26 Au-dessus de la jungle

C’est à la lueur des étoiles que nous touchâmes terre. L’impression était celle d’un réveil ; il me semblait que ce n’était pas le ciel, mais le pays du cauchemar que je laissais derrière moi. Comme tombe une feuille, l’immense créature s’était mise à décrire des cercles de plus en plus étroits dans des couches d’air dont la température augmentait régulièrement, jusqu’à ce que je puisse sentir l’odeur caractéristique du jardin de la Jungle : mélange de vie verdoyante et de bois pourrissant, avec les parfums émanant de vastes fleurs cireuses sans nom.

Le noir sommet d’une ziggourat s’élevait au-dessus de la canopée – partiellement habillée de vert, car les arbres poussaient aussi dans les fissures de ses parties ruinées comme des champignons sur une vieille souche.

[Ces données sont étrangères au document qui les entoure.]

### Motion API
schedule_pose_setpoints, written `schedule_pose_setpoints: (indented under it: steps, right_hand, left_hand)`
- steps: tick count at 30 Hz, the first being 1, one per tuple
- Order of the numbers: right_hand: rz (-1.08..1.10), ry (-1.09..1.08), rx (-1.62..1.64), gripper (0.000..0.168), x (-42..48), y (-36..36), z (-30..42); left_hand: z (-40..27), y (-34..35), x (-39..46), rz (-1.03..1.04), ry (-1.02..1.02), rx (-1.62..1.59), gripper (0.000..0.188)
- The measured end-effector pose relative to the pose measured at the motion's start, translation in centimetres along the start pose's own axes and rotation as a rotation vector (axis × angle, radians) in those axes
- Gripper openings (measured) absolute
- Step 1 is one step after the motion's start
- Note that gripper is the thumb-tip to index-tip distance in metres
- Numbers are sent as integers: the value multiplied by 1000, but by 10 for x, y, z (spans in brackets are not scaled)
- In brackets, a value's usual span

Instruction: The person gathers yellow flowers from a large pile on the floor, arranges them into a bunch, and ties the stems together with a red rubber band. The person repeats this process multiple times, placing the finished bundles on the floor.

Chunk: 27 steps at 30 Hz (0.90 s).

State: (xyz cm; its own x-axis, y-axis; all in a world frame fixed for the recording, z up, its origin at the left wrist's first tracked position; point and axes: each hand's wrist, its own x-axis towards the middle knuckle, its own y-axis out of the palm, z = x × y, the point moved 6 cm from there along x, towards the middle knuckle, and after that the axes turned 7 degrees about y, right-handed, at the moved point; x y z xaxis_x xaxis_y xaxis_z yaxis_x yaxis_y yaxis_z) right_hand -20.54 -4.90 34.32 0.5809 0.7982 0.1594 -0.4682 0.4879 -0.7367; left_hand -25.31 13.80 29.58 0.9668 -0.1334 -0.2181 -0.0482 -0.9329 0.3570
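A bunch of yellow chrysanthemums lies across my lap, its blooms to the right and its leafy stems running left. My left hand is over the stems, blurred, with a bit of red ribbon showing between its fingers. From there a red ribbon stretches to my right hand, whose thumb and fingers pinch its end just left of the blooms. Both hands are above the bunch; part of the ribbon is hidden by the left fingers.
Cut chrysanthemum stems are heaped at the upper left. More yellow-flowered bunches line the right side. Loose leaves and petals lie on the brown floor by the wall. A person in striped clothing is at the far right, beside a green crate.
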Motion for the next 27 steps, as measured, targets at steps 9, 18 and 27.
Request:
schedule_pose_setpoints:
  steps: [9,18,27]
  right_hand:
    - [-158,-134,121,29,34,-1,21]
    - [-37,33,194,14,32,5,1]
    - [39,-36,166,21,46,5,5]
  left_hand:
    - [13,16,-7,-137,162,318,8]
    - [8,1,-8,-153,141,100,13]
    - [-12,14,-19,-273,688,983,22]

C’est là que nous nous posâmes, aussi délicatement que si nous étions sans poids ; aussitôt, nous fumes entourés de torches et de voix excitées. J’avais encore la tête qui me tournait d’avoir respiré l’air glacé et raréfié de l’altitude.

Des mains humaines remplacèrent les griffes qui m’avaient si longtemps tenu. Nous longeâmes des corniches, et descendîmes des volées de marches branlantes jusqu’à ce que je me retrouve enfin devant un feu de l’autre côté duquel se tenait Vodalus, toujours aussi beau, l’expression impassible, assis, près de sa compagne au visage en forme de cœur, Théa, notre demi-sœur.

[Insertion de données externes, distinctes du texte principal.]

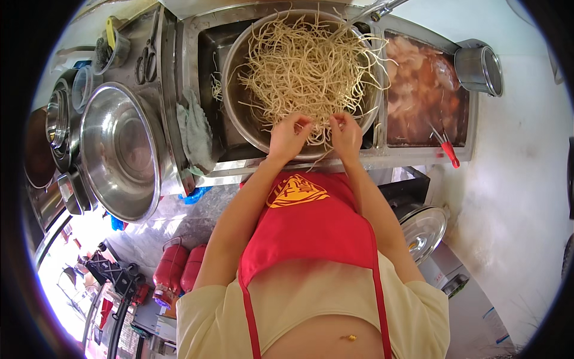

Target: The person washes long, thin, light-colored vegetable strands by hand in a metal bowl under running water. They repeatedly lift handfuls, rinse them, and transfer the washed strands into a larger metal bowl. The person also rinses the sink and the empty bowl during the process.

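A large steel bowl (pixel 229 101) sits in the sink in front of me, heaped with long, thin, pale root-like strands (pixel 309 67). At the near edge of the heap, my left hand (pixel 289 137) has thumb and fingers pinched together on strands. Close beside it on the right, my right hand (pixel 346 134) pinches strands in the same way. The exact pieces between the fingertips are partly hidden by the fingers. Several strands hang over the bowl's right rim, and one lies across the near rim below my hands.
Raw meat (pixel 419 80) soaks in reddish water in the right basin. Red-handled tongs (pixel 450 155) rest on its near edge. A faucet (pixel 376 11) reaches over the bowl. To the left are a grey cloth (pixel 195 130), an upright-tilted steel basin (pixel 123 152) and scissors (pixel 146 63).
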Motion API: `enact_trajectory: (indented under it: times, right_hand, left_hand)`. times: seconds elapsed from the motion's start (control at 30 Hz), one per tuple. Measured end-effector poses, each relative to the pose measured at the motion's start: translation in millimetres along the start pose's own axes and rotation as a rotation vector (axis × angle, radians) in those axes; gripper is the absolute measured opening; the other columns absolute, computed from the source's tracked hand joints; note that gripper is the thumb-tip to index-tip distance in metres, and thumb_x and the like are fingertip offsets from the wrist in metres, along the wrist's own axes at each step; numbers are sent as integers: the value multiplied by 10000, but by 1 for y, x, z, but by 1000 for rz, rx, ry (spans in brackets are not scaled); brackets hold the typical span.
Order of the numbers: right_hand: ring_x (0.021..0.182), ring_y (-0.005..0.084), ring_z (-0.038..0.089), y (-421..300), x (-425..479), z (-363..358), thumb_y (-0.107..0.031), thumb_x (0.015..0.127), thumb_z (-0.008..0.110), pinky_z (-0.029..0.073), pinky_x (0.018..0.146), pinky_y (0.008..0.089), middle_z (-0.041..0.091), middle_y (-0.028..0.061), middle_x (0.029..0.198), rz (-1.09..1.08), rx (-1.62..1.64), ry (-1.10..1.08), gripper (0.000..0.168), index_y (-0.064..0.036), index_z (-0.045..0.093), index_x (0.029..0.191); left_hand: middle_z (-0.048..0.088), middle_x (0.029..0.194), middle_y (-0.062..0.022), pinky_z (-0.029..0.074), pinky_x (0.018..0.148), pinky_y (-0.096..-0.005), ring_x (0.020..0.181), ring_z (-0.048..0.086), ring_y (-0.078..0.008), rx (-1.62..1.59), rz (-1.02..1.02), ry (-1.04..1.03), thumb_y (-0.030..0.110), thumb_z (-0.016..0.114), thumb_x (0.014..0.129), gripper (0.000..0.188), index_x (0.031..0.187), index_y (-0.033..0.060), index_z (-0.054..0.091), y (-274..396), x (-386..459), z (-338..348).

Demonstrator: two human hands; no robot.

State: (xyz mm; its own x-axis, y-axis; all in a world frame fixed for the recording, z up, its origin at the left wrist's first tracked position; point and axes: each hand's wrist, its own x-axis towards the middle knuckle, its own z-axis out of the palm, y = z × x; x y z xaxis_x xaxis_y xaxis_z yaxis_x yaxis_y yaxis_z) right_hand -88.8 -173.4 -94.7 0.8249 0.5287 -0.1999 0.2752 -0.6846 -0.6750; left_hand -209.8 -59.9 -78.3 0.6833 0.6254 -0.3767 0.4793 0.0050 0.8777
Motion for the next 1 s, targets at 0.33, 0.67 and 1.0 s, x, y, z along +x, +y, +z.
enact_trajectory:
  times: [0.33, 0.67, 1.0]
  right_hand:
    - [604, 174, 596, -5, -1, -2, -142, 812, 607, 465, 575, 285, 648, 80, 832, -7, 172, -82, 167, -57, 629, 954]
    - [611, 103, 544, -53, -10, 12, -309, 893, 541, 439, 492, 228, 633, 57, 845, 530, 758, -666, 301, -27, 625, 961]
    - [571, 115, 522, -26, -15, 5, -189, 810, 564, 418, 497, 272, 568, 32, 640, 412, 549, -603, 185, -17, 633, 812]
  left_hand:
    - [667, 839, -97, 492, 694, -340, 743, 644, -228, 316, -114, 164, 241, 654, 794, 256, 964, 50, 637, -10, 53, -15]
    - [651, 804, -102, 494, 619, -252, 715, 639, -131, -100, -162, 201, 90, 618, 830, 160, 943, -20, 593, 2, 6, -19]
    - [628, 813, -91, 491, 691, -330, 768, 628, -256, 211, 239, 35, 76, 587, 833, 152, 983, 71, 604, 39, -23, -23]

« Qui est-ce ? » demanda Vodalus.

J’essayai de lever les bras, mais ceux qui m’accompagnaient retinrent mon mouvement. « Suzerain, dis-je alors, vous devriez me reconnaître. »

Venue de derrière moi, la voix que j’avais entendue dans les airs s’éleva à nouveau. « L’homme pour lequel j’ai payé le prix, l’assassin de mon frère. Pour lui, avec Héthor qui me sert, je vous ai servi.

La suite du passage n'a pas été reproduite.